But assessing TikTok via a league table of social media platforms misses its more profound impact, which has been to disrupt the very meaning of ‘social media’, through the influence its design has had on its competitors and on the wider media ecology. When social media took off in the mid-2000s, it was based on the idea of connecting people with their friends, former classmates, potential dates and business contacts. By the early 2010s, social media platforms still retained this function, but had also become valuable tools for curating ‘feeds’ of information, news and entertainment. ‘Subscribing’, ‘liking’ and ‘following’ granted the user control over what and whom they encountered online.

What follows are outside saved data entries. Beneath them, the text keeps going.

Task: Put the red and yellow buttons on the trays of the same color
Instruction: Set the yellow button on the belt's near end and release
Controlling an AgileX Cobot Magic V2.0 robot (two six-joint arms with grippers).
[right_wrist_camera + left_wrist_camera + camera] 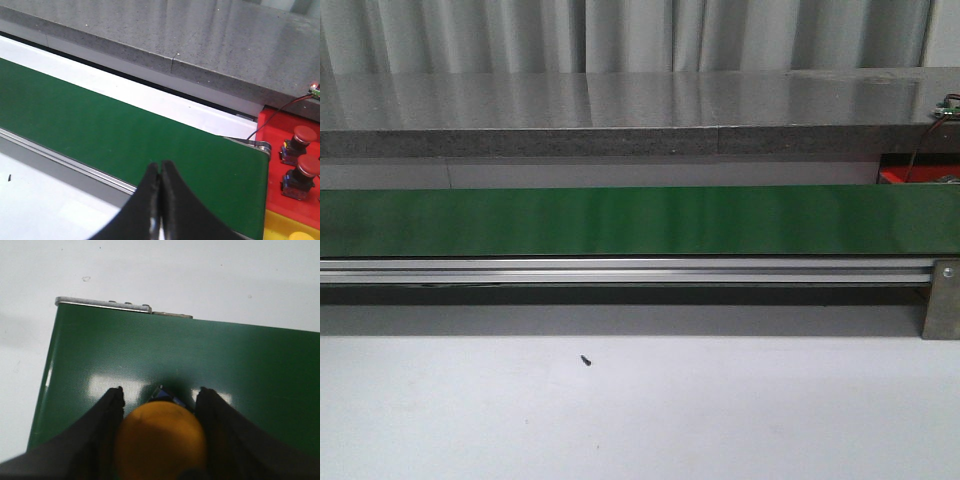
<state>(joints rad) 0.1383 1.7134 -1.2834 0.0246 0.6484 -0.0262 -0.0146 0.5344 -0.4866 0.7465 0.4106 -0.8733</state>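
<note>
left tool [160,405] gripping yellow button [160,442] between its fingers, over green belt [200,360] | right tool [160,172] sitting fully closed, empty, above belt | two red buttons [302,142] resting on red tray [280,125]

Setting: industrial test bench or lab cell, a mock sorting line.

Evidence:
- Green conveyor belt [640,220] running the full width of the front view, carried on an extruded aluminium rail [620,270] with a bolted metal end bracket [942,300].
- Plain white table [640,410] under the line; one small dark screw [586,360] lying loose on it.
- Long grey stone-like ledge [620,115] behind the belt, pale pleated curtain [620,35] closing off the background.
- Small circuit board [947,105] with wires on the ledge's right end.
- Red tray [287,130] at the belt's end holding red push-buttons [304,136], industrial switch type.
</note>
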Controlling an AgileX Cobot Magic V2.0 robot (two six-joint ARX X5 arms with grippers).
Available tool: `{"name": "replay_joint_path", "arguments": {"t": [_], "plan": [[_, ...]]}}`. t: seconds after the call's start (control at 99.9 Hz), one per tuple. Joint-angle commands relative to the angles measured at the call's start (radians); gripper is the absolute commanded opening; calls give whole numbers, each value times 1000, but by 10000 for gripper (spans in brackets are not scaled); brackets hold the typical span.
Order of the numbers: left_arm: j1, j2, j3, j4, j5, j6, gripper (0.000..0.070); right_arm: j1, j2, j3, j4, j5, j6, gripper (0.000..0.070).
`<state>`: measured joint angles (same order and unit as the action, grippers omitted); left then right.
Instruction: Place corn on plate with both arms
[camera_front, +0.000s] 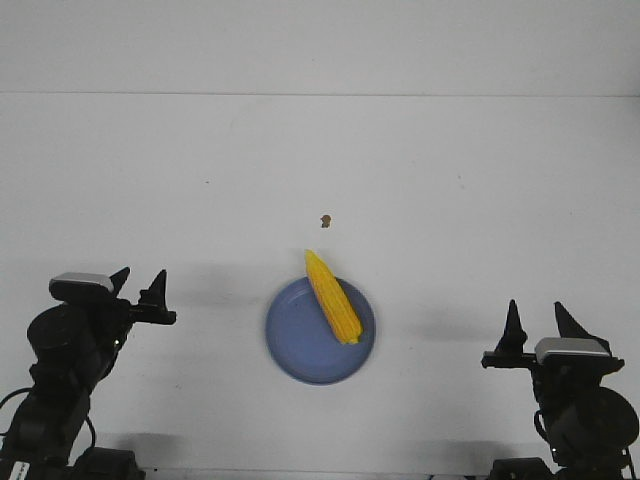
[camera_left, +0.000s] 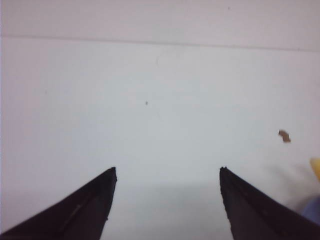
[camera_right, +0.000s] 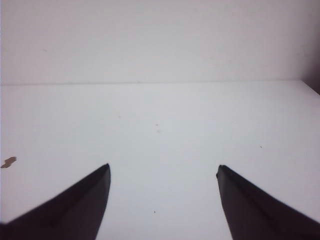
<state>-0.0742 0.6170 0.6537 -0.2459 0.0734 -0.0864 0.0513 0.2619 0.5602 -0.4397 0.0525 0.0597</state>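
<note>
The yellow corn (camera_front: 332, 297) lies on the periwinkle-blue plate (camera_front: 295, 345) near the table's front middle, its pointed tip reaching over the plate's far rim. My left gripper (camera_front: 140, 279) is open and empty, well left of the plate. My right gripper (camera_front: 540, 315) is open and empty, well right of the plate. In the left wrist view the open gripper (camera_left: 167, 170) faces bare table, with a sliver of corn (camera_left: 315, 167) and plate (camera_left: 313, 210) at the edge. The right wrist view shows the open gripper (camera_right: 162, 167) over bare table.
A tiny brown speck (camera_front: 324, 220) lies on the white table beyond the plate; it also shows in the left wrist view (camera_left: 284, 135) and the right wrist view (camera_right: 8, 161). The table's far edge meets a white wall.
</note>
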Motion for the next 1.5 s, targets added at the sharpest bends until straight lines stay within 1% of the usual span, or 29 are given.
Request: {"name": "replay_joint_path", "arguments": {"t": [0.0, 0.05, 0.08, 0.12, 0.14, 0.18, 0.23, 0.27, 0.28, 0.3, 0.32, 1.261, 1.341, 1.391, 1.491], "plan": [[2, -34, -16, 5, -3, -11, 418, 0, -23, 2, 14, -3, -13, 446], [2, -66, -31, 4, -4, -17, 418, 0, -40, 2, 24, 0, -13, 437], [2, -83, -35, 4, -6, -19, 416, 0, -45, 2, 28, 0, -13, 417], [2, -101, -36, 4, -21, -21, 407, 0, -47, 2, 29, 1, -14, 363], [2, -109, -36, 6, -28, -21, 387, 0, -47, 2, 28, 1, -18, 326], [2, -124, -36, 7, -35, -20, 300, 0, -45, 2, 27, 0, -28, 236], [2, -141, -36, 6, -37, -20, 142, 0, -43, 2, 28, 0, -39, 118], [2, -151, -36, 5, -37, -20, 14, 0, -43, 2, 29, 0, -39, 38], [2, -154, -36, 5, -37, -20, 0, 0, -43, 2, 30, 0, -39, 23], [2, -157, -36, 4, -38, -20, 1, 0, -43, 2, 32, 1, -39, 6], [2, -161, -36, 3, -38, -20, 10, 0, -43, 2, 33, 1, -39, 7], [2, -183, -35, 8, -38, -18, 12, 0, -45, 3, 36, 7, -37, 7], [2, -188, -37, 11, -38, -5, 12, 0, -45, 3, 36, 8, -37, 7], [3, -194, -43, 25, -50, 30, 12, 0, -45, 3, 36, 7, -37, 7], [2, -217, -87, 92, -52, 37, 12, 0, -45, 3, 36, 8, -37, 7]]}}
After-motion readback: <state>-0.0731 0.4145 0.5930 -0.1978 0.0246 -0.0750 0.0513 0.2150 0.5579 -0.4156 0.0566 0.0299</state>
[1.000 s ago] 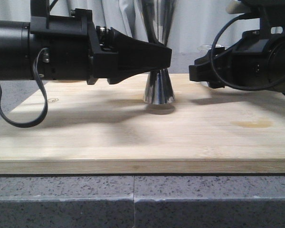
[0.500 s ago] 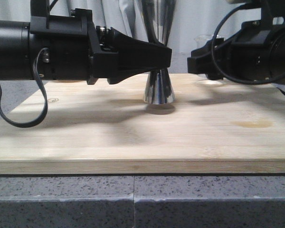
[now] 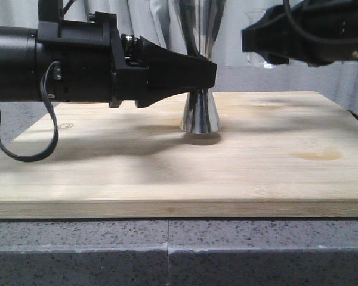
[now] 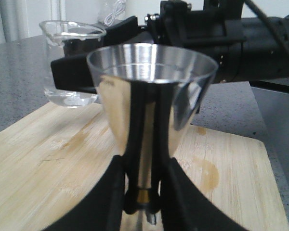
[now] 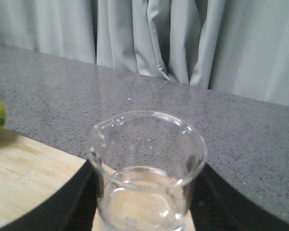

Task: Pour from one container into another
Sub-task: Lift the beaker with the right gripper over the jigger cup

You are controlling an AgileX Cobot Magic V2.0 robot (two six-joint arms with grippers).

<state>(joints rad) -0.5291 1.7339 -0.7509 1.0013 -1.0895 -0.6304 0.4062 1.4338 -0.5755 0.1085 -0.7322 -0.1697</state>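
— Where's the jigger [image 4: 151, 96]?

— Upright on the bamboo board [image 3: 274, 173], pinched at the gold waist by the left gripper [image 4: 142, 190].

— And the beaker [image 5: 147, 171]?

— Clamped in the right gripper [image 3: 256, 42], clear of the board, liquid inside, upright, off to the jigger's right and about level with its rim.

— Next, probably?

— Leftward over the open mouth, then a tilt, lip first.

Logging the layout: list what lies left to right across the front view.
Left gripper clamped at the jigger's waist → steel jigger → right gripper holding the glass beaker raised above the wooden board.
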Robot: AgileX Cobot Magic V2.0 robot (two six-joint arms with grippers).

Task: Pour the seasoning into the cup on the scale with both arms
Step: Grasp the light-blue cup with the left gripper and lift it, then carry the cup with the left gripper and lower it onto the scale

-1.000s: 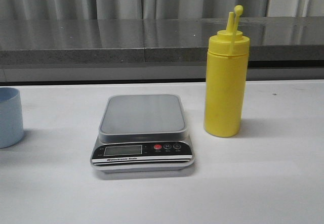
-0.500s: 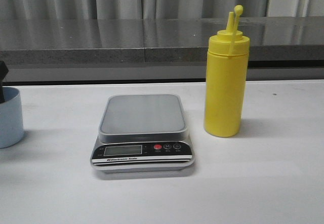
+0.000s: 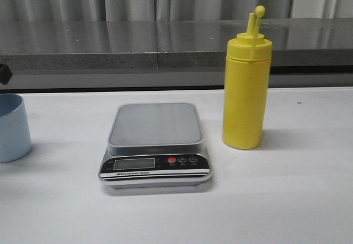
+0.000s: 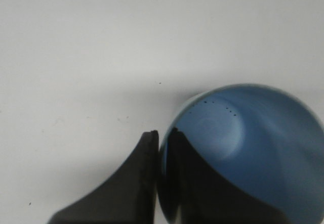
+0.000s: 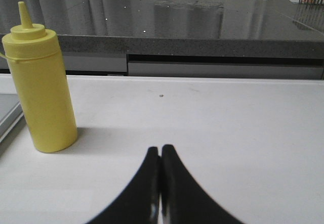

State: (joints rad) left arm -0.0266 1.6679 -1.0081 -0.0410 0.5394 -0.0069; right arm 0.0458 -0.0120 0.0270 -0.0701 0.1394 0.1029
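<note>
Black and curved, one finger (image 4: 121, 188) of the left gripper (image 4: 162, 183) rests against the outside wall of the small light blue plastic cup (image 4: 243, 158), while a second dark finger shape shows through or inside the cup's rim on the other side of that wall. The wall sits between the two, so the gripper is closed about the rim of the cup. In the left wrist view the camera looks almost straight down into the cup, whose paler round base shows inside, with a few dark specks along the inner wall. The cup stands on the plain white tabletop (image 4: 76, 47).

In the front view the cup (image 3: 12, 127) is at the far left edge, upright on the table, well apart from the flat digital kitchen scale (image 3: 155, 145). Only a small black corner of the left arm (image 3: 4, 73) is visible above it.

The right gripper (image 5: 161, 155) hangs low over the table with its two black fingertips pressed together, nothing between them. It is not seen in the front view.

The scale sits at the table's middle, its grey rounded platform bare, its black front panel with display and red button facing the camera. Just to its right stands the tall yellow plastic squeeze bottle (image 3: 246, 90), upright, nozzle up, its tethered cap raised beside the nozzle. In the right wrist view the bottle (image 5: 41, 85) stands well apart from the fingertips.
</note>
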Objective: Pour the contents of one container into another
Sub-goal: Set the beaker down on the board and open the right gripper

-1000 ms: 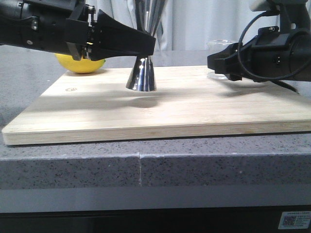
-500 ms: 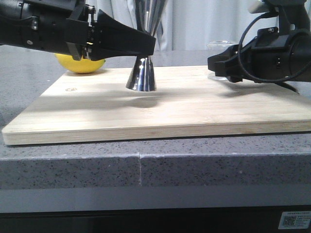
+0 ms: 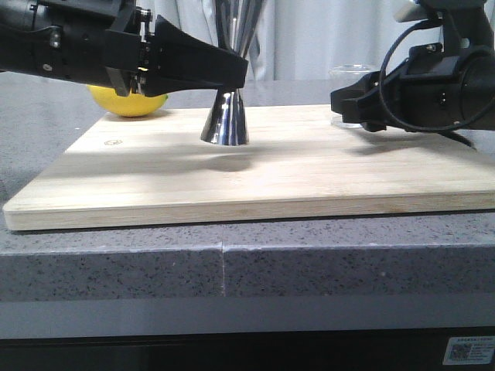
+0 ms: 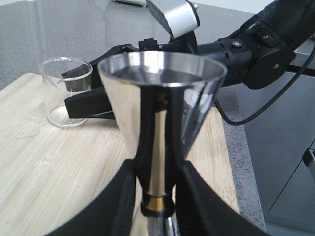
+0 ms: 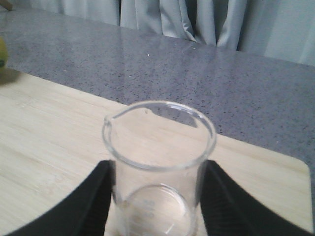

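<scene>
The steel jigger (image 3: 225, 124) stands upright on the wooden board (image 3: 271, 182), left of centre. My left gripper (image 3: 236, 76) is shut on the jigger; in the left wrist view its black fingers (image 4: 123, 196) press both sides of the jigger (image 4: 160, 103) just above the gold band. The clear glass beaker (image 3: 349, 76) stands at the board's back right, mostly hidden by my right gripper (image 3: 340, 102). The right wrist view has the beaker (image 5: 158, 157) between the fingers (image 5: 93, 196), which touch its walls. It looks empty. The beaker (image 4: 65, 91) also shows in the left wrist view.
A yellow lemon (image 3: 128, 102) lies at the board's back left corner, behind the left arm. The board rests on a speckled grey counter (image 3: 232, 270), whose front edge is near. Curtains hang behind.
The right arm's wrist has shifted slightly upward. The jigger, the beaker and the left arm stay where they were.
</scene>
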Robot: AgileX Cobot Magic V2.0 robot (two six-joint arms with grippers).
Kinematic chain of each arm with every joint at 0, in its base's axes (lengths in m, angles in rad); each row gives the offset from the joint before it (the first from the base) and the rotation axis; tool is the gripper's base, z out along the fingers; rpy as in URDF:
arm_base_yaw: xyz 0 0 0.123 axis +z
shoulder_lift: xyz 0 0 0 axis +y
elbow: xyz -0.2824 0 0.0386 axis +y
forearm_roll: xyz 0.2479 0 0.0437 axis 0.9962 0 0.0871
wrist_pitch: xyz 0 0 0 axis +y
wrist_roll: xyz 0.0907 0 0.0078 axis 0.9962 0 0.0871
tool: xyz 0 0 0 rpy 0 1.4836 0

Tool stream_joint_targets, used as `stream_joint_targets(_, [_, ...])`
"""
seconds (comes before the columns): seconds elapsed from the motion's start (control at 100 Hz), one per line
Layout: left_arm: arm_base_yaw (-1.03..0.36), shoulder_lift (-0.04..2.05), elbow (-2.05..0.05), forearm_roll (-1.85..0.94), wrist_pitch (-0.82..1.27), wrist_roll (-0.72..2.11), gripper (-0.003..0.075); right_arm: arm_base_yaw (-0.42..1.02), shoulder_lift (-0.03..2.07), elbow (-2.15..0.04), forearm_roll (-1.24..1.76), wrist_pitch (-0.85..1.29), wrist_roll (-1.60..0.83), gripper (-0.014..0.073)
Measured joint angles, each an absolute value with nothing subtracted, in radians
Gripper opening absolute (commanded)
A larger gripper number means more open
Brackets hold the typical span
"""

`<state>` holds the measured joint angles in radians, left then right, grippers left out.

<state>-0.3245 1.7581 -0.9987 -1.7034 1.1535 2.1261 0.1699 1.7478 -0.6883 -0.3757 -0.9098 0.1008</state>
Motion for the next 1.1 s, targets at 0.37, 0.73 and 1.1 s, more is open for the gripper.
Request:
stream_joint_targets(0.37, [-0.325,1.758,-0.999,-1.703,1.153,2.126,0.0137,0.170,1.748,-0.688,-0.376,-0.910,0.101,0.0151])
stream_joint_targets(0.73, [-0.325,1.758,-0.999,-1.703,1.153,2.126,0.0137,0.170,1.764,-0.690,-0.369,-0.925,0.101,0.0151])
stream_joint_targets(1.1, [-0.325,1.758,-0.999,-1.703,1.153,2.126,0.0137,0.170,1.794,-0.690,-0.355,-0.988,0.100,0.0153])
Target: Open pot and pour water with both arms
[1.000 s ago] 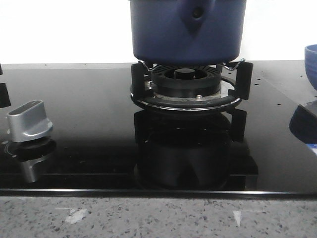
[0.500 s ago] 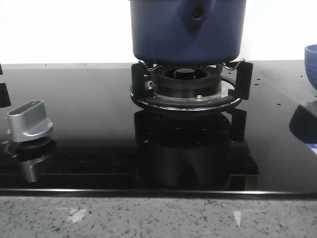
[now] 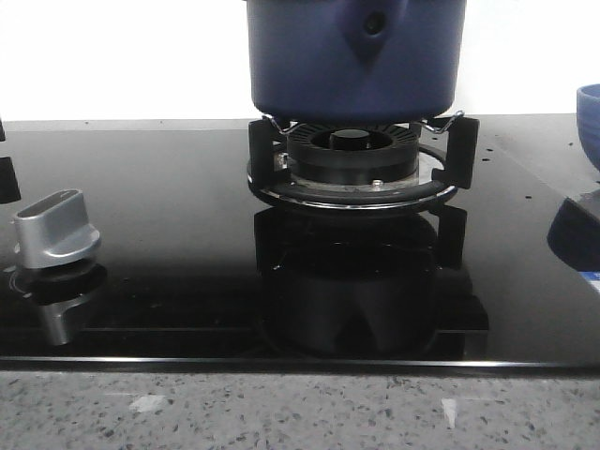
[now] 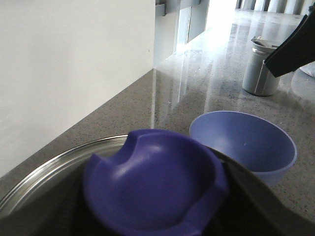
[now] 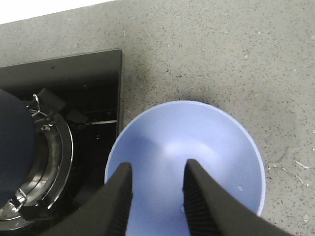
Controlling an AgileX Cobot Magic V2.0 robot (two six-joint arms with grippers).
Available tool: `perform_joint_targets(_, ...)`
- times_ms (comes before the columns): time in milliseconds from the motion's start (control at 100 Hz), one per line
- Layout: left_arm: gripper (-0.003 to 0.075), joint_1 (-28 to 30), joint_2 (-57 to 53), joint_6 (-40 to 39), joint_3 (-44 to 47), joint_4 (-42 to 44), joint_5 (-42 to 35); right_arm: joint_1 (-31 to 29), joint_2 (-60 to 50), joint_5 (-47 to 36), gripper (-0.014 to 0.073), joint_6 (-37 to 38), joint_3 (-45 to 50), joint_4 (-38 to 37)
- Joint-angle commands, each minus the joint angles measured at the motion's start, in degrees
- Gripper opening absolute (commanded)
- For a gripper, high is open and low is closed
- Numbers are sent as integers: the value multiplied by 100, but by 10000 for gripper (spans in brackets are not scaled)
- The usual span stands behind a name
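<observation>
Pot (image 3: pixel 356 56) sits on burner (image 3: pixel 353 159), beside and below open, empty right gripper (image 5: pixel 156 196) hovering over bowl (image 5: pixel 197 147); left gripper state cannot be told; pot judged heavy, rigid, matte-sided, best taken at handle bracket (image 3: pixel 373 28).

Kitchen | black glass gas hob (image 3: pixel 169 234) filling mid-frame, burner ring (image 3: pixel 352 164) at centre, silver control knob (image 3: pixel 56 230) lower left | speckled grey stone counter (image 5: pixel 221 54) around it | white wall (image 4: pixel 64 64) upper left behind counter
</observation>
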Motion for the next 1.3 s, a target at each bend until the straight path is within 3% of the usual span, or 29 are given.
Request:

TikTok too allows users to build connections with one another, but this is secondary to a more enticing feature. The ‘For You’ page, on which every user lands when they first open the app, provides a portal to a galaxy of tantalising novelties and curiosities, each presented without context or any explanation as to why it has been selected. The For You feed is curated by an opaque recommendation algorithm, which churns through billions of data points drawn from users’ behaviour, few of which anyone is conscious of or chose to communicate. Every video shown in the For You feed is a micro-experiment that tests the response of a user (not least, whether they watch or skip, and how much of a video they watch before skipping), and influences the selection of the next one up. Skipping is as easy as an upwards swipe. Meanwhile, every new video uploaded is guaranteed to be shared on at least one other user’s For You page, holding out the slim possibility that it might prove popular. This adds another seductive ingredient, the faint prospect of celebrity.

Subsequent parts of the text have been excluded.